Problem statement: Show each line of the data below that has the string "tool" in it.

Input data:

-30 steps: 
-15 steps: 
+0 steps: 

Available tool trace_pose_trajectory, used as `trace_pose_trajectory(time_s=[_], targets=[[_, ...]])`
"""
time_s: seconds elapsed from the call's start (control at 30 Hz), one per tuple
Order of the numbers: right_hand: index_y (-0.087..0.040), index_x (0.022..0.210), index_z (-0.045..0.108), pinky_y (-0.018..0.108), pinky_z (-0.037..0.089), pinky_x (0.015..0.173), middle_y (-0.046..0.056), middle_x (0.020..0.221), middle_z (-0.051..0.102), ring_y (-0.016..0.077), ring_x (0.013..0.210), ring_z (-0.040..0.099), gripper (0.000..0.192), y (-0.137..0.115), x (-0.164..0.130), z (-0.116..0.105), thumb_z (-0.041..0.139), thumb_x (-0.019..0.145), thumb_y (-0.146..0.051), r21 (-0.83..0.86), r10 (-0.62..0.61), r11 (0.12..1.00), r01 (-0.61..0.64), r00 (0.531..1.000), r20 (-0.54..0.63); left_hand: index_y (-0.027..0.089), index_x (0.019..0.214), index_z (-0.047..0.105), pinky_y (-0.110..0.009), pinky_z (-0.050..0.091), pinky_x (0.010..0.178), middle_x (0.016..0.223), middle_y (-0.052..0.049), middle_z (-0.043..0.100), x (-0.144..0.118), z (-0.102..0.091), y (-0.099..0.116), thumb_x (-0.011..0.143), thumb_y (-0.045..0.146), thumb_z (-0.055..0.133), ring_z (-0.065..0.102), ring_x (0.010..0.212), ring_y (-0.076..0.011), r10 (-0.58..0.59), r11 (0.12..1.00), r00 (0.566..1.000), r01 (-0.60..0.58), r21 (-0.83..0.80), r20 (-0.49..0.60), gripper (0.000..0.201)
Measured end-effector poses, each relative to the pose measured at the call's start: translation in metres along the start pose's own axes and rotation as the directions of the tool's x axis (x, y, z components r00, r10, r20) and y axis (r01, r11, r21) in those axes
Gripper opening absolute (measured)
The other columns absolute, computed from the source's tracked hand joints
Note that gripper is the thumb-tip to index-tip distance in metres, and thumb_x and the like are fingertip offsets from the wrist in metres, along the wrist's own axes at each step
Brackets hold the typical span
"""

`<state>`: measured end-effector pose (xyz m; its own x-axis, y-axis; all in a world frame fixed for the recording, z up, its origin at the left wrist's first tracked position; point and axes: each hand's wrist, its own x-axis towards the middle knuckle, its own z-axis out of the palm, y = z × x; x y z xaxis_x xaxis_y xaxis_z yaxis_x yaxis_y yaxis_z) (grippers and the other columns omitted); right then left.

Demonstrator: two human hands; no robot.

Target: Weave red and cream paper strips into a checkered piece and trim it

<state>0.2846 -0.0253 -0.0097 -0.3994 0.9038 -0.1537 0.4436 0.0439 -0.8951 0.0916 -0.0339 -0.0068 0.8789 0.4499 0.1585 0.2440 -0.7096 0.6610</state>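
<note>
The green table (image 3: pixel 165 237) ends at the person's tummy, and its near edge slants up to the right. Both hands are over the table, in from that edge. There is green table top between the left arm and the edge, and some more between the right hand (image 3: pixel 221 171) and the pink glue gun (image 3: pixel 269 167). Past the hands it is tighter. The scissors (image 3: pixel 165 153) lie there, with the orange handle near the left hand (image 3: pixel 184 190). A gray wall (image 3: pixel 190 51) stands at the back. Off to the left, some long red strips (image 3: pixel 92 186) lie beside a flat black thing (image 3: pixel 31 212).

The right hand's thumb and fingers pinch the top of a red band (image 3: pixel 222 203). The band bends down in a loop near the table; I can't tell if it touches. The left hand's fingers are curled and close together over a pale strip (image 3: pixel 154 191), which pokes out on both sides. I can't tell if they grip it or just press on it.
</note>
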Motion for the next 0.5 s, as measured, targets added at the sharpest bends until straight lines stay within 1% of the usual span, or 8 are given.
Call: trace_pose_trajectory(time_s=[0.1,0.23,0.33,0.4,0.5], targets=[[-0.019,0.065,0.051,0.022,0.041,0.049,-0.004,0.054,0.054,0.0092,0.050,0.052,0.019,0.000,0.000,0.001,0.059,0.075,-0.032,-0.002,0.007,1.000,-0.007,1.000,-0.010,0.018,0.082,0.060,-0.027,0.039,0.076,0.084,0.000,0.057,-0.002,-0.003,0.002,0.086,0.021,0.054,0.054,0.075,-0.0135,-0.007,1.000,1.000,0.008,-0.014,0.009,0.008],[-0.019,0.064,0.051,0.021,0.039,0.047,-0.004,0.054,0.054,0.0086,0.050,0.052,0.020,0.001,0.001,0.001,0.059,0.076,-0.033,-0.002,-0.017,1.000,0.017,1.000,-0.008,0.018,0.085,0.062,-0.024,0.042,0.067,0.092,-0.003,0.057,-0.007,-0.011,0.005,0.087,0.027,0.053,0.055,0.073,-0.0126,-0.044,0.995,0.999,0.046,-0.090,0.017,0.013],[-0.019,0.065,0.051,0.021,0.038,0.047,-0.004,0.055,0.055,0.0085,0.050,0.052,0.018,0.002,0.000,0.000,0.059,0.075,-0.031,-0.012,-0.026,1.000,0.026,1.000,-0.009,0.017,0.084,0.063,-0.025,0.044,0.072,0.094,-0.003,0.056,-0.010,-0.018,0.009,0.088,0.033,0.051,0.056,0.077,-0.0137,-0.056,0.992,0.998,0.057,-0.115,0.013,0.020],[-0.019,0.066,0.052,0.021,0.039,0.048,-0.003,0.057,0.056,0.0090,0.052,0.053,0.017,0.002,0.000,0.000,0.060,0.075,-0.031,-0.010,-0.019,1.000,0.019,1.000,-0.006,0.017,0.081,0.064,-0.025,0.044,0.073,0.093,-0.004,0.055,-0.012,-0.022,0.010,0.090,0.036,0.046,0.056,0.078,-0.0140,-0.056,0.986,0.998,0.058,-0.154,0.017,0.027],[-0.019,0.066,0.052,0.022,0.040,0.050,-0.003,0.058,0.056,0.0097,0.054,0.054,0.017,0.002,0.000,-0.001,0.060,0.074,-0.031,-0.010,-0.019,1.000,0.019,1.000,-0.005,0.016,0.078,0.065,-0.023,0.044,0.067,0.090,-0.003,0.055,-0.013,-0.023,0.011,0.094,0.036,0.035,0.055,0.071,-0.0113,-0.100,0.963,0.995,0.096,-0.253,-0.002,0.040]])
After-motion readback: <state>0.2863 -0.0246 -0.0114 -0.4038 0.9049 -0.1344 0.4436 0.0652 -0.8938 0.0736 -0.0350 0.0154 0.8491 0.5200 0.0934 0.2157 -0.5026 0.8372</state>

Reply:
Available tool trace_pose_trajectory, used as `trace_pose_trajectory(time_s=[_], targets=[[_, ...]])`
Measured end-effector poses, each relative to the pose measured at the call's start: translation in metres along the start pose's own axes and rotation as the directions of the tool's x axis (x, y, z components r00, r10, r20) and y axis (r01, r11, r21) in those axes

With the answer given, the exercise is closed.